INSTRUCTIONS TO FOLLOW
Reproduce the data exactly as it stands.

--- START ---

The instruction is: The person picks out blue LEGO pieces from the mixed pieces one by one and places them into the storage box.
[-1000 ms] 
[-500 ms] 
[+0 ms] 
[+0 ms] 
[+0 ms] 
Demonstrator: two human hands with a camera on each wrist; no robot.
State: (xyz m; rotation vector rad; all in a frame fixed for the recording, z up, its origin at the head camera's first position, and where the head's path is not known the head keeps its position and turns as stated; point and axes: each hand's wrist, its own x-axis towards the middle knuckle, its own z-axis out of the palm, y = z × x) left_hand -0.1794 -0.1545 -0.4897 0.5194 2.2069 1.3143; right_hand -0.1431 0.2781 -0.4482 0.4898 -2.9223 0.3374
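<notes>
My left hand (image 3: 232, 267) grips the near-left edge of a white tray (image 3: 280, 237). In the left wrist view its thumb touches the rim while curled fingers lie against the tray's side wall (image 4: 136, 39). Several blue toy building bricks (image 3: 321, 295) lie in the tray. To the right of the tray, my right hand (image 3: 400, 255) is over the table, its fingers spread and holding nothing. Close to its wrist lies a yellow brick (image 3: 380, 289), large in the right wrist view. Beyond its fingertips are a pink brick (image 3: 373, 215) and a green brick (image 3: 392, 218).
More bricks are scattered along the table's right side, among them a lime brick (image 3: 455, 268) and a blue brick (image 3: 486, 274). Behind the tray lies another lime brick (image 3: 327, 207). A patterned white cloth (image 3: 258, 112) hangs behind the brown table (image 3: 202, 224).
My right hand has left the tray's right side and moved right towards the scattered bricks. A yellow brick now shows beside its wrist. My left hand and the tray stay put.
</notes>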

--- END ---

EXPECTED ANSWER
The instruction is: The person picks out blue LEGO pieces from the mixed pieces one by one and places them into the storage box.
[-1000 ms] 
[-500 ms] 
[+0 ms] 
[+0 ms] 
[+0 ms] 
Demonstrator: two human hands with a camera on each wrist; no robot.
State: (xyz m; rotation vector rad; all in a frame fixed for the recording, z up, its origin at the head camera's first position, and where the head's path is not known the head keeps its position and turns as stated; point and axes: each hand's wrist, its own x-axis towards the middle knuckle, its own z-axis out of the palm, y = z × x) left_hand -0.1794 -0.1545 -0.4897 0.5194 2.2069 1.3143; right_hand -0.1431 0.2781 -0.4482 0.4898 -2.9223 0.3374
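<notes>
My left hand (image 3: 232, 267) grips the near-left edge of a white tray (image 3: 280, 237). In the left wrist view its thumb touches the rim while curled fingers lie against the tray's side wall (image 4: 136, 39). Several blue toy building bricks (image 3: 321, 295) lie in the tray. To the right of the tray, my right hand (image 3: 400, 255) is over the table, its fingers spread and holding nothing. Close to its wrist lies a yellow brick (image 3: 380, 289), large in the right wrist view. Beyond its fingertips are a pink brick (image 3: 373, 215) and a green brick (image 3: 392, 218).
More bricks are scattered along the table's right side, among them a lime brick (image 3: 455, 268) and a blue brick (image 3: 486, 274). Behind the tray lies another lime brick (image 3: 327, 207). A patterned white cloth (image 3: 258, 112) hangs behind the brown table (image 3: 202, 224).
My right hand has left the tray's right side and moved right towards the scattered bricks. A yellow brick now shows beside its wrist. My left hand and the tray stay put.
</notes>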

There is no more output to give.